__Work item__.
Starting with the line containing "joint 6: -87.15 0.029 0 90" and going on through the line containing "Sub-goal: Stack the", return the lines of the data below exactly, and only those.

__Dataset extract__.
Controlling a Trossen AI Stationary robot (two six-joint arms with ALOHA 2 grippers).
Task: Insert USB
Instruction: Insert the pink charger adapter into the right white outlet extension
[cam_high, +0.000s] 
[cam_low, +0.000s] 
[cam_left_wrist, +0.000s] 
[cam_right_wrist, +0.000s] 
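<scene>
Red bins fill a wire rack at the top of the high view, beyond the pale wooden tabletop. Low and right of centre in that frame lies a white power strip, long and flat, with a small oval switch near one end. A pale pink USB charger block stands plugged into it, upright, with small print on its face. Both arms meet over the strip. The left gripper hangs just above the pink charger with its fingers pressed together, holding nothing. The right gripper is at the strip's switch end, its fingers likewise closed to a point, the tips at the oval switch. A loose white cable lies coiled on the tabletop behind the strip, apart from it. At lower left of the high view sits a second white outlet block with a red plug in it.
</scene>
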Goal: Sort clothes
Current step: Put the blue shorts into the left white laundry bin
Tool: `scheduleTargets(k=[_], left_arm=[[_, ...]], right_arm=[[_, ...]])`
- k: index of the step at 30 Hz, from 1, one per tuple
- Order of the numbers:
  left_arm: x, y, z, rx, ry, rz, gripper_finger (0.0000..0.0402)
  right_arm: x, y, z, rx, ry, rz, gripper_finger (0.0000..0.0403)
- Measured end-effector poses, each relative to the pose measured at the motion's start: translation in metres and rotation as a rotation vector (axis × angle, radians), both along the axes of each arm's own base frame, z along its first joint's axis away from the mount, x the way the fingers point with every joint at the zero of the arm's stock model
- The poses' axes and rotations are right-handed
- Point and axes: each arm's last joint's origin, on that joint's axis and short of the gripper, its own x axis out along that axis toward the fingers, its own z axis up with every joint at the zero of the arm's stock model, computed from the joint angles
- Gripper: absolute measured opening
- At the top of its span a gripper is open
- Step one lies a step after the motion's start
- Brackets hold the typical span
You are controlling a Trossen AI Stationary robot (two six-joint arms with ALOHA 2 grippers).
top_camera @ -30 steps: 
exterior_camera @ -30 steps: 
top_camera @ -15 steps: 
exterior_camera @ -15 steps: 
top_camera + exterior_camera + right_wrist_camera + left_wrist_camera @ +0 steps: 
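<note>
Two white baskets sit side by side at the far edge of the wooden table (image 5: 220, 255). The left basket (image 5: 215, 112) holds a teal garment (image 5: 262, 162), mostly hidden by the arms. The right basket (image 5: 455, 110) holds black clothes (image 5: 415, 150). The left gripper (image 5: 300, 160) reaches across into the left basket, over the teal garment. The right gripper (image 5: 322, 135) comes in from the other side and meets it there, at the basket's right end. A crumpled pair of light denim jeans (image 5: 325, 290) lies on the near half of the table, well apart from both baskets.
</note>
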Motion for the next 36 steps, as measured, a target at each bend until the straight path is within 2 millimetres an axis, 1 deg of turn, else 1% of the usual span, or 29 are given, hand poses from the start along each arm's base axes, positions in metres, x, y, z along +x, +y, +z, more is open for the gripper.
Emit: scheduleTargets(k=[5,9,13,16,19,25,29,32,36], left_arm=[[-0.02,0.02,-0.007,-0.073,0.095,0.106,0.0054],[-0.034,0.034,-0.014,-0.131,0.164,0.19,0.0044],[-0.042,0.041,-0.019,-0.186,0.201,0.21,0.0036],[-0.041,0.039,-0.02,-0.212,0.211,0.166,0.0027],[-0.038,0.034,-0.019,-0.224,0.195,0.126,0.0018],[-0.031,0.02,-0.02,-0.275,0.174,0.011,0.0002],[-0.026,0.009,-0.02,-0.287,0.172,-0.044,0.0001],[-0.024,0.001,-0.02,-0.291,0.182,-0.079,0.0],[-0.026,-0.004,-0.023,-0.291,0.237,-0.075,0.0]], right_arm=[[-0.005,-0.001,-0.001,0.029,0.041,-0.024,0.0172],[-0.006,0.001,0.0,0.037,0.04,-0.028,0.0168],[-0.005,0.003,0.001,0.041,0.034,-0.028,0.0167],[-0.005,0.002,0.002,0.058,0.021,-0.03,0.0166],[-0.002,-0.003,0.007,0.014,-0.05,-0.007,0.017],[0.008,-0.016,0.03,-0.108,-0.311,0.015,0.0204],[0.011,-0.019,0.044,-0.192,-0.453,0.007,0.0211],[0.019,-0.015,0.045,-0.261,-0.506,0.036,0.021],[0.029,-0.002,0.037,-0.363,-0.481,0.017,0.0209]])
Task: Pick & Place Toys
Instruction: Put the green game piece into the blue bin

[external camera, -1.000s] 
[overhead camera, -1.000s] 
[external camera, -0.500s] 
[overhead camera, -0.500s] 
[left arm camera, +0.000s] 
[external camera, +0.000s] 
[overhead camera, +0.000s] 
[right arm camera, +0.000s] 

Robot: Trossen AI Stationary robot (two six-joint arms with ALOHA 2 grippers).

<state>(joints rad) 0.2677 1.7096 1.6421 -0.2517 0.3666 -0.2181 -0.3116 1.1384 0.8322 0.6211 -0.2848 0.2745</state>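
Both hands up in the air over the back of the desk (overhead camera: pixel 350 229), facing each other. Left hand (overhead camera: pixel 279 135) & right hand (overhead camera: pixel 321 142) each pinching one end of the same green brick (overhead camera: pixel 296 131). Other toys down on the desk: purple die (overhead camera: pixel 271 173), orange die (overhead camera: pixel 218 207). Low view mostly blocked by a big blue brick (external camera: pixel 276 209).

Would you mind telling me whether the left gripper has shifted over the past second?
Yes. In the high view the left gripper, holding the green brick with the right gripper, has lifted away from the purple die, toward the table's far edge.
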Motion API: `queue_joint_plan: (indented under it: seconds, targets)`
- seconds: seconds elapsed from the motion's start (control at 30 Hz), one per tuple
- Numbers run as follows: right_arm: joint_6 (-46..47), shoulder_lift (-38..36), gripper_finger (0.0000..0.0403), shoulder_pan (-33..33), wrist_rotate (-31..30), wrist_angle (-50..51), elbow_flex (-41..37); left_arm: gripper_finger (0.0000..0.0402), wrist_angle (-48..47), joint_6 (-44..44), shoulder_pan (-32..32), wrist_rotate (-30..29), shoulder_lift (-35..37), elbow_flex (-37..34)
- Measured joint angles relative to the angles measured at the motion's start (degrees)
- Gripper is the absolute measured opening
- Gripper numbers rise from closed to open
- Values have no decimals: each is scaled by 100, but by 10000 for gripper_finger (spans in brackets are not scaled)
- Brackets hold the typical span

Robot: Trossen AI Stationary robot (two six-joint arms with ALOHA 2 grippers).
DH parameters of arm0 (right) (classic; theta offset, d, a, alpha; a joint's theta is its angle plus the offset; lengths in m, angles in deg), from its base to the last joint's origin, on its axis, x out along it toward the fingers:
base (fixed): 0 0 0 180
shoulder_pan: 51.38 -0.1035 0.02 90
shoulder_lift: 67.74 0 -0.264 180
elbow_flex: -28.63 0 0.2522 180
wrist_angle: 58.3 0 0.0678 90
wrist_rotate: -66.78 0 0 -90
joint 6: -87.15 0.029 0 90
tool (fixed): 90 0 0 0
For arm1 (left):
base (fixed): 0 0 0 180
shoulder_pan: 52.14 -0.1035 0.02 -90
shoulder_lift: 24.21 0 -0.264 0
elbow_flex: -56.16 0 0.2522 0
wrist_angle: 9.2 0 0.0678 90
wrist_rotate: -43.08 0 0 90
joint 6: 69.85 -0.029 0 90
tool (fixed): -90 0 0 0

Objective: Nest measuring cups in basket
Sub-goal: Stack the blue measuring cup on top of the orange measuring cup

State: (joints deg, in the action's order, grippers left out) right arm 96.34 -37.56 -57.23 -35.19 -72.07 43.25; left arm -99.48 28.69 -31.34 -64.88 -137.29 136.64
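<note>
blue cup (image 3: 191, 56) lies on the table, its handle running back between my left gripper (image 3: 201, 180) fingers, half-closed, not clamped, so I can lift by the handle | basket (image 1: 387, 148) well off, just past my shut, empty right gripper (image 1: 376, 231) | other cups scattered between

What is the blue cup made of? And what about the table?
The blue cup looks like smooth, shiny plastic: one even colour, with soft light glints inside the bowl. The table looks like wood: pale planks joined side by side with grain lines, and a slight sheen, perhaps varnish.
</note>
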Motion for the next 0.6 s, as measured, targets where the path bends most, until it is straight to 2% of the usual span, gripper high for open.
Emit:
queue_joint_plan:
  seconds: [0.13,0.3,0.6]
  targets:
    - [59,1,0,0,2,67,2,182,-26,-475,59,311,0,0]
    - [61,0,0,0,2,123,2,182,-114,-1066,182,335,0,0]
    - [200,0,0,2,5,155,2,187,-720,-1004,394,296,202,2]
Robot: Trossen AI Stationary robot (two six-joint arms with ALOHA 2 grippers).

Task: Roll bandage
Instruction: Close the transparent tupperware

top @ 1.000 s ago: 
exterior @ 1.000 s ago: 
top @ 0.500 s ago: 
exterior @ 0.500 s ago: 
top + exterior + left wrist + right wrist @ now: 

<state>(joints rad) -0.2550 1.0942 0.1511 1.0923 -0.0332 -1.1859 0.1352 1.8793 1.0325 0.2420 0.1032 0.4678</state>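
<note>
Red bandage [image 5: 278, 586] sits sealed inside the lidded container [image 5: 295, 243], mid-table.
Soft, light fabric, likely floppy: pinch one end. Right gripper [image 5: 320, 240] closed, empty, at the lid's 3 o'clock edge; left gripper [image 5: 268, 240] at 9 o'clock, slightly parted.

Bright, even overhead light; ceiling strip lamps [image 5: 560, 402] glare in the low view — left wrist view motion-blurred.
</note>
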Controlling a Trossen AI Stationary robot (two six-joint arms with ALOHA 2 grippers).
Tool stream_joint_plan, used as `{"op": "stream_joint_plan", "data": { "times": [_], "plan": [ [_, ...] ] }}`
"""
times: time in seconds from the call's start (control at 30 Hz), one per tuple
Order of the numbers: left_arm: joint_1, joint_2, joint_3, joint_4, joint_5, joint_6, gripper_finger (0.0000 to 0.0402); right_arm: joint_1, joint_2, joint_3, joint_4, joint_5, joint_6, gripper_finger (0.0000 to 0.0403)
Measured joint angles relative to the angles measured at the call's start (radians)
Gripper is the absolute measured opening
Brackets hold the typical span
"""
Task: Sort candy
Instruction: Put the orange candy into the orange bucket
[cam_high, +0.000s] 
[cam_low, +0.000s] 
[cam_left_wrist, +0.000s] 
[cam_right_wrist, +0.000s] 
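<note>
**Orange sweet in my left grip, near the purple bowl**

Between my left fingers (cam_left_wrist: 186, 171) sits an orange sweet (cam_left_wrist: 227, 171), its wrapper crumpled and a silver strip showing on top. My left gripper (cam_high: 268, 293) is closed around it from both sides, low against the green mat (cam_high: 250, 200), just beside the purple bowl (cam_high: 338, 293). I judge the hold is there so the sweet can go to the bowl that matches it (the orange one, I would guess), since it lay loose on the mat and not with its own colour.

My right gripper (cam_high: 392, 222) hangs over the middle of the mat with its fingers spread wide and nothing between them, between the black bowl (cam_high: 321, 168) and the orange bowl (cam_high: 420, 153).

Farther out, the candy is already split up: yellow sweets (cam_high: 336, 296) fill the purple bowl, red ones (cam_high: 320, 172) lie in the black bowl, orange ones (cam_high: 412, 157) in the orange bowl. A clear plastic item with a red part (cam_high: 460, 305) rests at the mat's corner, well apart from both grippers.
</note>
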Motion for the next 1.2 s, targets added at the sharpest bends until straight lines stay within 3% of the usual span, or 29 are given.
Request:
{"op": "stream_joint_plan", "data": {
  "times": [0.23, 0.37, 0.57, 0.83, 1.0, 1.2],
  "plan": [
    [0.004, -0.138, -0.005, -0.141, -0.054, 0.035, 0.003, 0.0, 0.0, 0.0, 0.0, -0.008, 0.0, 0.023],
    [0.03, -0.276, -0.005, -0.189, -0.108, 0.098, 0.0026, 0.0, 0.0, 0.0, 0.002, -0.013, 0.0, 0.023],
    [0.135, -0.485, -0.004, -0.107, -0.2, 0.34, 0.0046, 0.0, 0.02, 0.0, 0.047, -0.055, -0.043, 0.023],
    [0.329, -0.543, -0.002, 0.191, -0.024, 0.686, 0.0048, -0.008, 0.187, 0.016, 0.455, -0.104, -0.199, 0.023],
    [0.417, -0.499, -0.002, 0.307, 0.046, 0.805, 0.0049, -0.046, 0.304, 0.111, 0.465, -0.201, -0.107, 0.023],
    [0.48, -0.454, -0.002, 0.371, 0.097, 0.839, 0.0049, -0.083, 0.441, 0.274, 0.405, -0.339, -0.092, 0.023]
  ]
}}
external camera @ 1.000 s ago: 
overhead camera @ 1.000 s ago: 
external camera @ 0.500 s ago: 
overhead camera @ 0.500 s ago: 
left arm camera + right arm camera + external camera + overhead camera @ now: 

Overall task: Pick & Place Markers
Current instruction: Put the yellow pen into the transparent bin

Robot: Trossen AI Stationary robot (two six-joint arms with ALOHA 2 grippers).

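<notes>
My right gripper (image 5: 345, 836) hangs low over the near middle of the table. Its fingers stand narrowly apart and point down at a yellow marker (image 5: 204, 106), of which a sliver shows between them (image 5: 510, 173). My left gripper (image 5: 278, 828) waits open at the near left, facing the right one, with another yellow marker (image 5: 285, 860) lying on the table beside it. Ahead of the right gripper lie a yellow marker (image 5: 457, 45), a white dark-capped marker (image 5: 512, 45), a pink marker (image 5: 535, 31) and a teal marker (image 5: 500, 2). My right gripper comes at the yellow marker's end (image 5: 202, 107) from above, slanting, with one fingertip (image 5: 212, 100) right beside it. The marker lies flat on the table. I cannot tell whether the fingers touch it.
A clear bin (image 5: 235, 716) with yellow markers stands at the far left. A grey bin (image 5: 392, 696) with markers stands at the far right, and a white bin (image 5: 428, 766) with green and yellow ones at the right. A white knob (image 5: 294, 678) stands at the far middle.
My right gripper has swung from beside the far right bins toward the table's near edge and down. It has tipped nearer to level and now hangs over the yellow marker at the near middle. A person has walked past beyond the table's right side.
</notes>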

__Answer section__.
joint 6: -87.15 0.029 0 90
tool (fixed): 90 0 0 0
For arm1 (left):
base (fixed): 0 0 0 180
shoulder_pan: 52.14 -0.1035 0.02 -90
shoulder_lift: 24.21 0 -0.264 0
elbow_flex: -56.16 0 0.2522 0
wrist_angle: 9.2 0 0.0678 90
wrist_rotate: -43.08 0 0 90
joint 6: 69.85 -0.029 0 90
tool (fixed): -90 0 0 0

Objective: Nest measuring cups in basket
Sub-goal: Stack the blue measuring cup on top of the orange measuring cup

The output contains the complete answer to the exercise.